◆ Aim of the task: Extract only the first line of the listing and every line after it up to and including the one with "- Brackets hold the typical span". Omit the pictures.

________________________

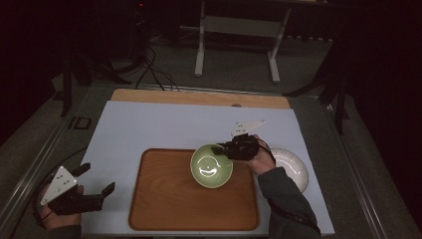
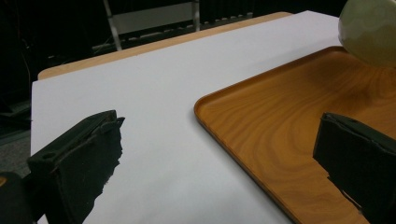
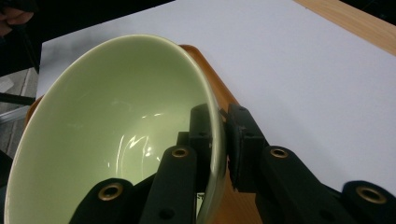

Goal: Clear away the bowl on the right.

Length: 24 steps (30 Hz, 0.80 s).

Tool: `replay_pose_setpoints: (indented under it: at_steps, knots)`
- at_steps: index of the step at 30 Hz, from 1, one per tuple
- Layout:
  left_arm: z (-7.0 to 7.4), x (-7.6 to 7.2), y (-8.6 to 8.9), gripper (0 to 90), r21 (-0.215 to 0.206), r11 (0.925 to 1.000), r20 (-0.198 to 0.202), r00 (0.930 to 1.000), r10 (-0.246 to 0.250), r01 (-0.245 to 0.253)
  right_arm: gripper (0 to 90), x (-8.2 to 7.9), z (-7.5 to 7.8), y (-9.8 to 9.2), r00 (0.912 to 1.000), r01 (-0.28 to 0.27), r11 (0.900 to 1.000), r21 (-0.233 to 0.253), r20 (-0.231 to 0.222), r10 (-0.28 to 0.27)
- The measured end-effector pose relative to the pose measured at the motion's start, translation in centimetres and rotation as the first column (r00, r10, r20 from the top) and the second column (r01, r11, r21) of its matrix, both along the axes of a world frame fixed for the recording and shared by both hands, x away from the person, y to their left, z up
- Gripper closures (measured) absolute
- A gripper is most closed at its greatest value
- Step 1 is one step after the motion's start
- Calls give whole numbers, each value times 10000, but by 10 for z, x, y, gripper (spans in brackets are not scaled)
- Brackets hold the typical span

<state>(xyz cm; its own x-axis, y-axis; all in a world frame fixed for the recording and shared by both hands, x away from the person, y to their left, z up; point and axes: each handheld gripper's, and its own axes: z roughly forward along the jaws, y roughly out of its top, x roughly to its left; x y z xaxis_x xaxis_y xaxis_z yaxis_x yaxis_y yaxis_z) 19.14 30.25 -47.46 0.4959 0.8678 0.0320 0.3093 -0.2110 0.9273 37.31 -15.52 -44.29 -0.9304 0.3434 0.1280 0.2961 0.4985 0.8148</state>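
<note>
We see a pale green bowl (image 1: 211,166), round and glossy inside, with light glinting off its bottom. It sits over the far right part of the wooden tray (image 1: 164,199), its rim near the tray's far edge. Its right rim (the thin lip) is pinched between the jaws of the right gripper (image 1: 222,148), one jaw inside and one outside. In the right gripper view the bowl (image 3: 112,135) looks tilted; we cannot tell whether its base touches the tray.

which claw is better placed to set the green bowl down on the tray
Right. The right claw is shut on the green bowl rim, over the tray; the left claw is open, off beside it.
</note>
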Motion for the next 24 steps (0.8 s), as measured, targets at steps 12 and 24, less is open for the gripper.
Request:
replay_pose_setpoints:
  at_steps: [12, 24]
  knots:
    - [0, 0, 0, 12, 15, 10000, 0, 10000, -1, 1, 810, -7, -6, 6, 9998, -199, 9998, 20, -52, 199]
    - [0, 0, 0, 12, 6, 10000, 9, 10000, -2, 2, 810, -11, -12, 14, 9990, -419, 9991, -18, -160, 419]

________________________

◆ Finished task:
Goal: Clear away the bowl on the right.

Length: 24 steps (30 Hz, 0.80 s).

Tool: `replay_pose_setpoints: (indented under it: at_steps, knots)`
- at_steps: index of the step at 30 Hz, from 1, one per tuple
- Layout:
  left_arm: z (-7.0 to 7.4), x (-7.6 to 7.2), y (-8.6 to 8.9), gripper (0 to 90), r21 (-0.215 to 0.206), r11 (0.925 to 1.000), r20 (-0.198 to 0.202), r00 (0.930 to 1.000), r10 (-0.246 to 0.250), r01 (-0.245 to 0.253)
  right_arm: gripper (0 to 90), x (-8.2 to 7.9), z (-7.5 to 7.8), y (-9.8 to 9.2), r00 (0.912 to 1.000), r01 (-0.28 to 0.27), r11 (0.900 to 1.000), r21 (-0.233 to 0.253), r20 (-0.231 to 0.222), r10 (-0.28 to 0.27)
- The measured end-effector pose relative to the pose measured at the motion's start, translation in centimetres and rotation as the first column (r00, r10, r20 from the top) and the second column (r01, r11, r21) of its matrix, both along the axes of a world frame fixed for the recording and shared by both hands, x away from the person, y to their left, z up
- Gripper closures (measured) absolute
- A gripper is most closed at its greatest value
- Step 1 is one step after the motion's start
- Calls give whole numbers, each value times 10000, but by 10 for z, x, y, gripper (spans in brackets are not scaled)
- Brackets hold the typical span

The exercise has been answered completely.